### Try it
Set down each line of the listing exactly as it reads.

### Input data
++++++
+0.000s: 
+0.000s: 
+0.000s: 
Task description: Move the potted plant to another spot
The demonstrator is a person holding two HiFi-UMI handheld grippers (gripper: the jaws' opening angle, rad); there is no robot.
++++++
### Result
+0.000s: 
+0.000s: 
+0.000s: 
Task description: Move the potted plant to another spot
The demonstrator is a person holding two HiFi-UMI handheld grippers (gripper: the jaws' opening angle, rad); there is no robot.

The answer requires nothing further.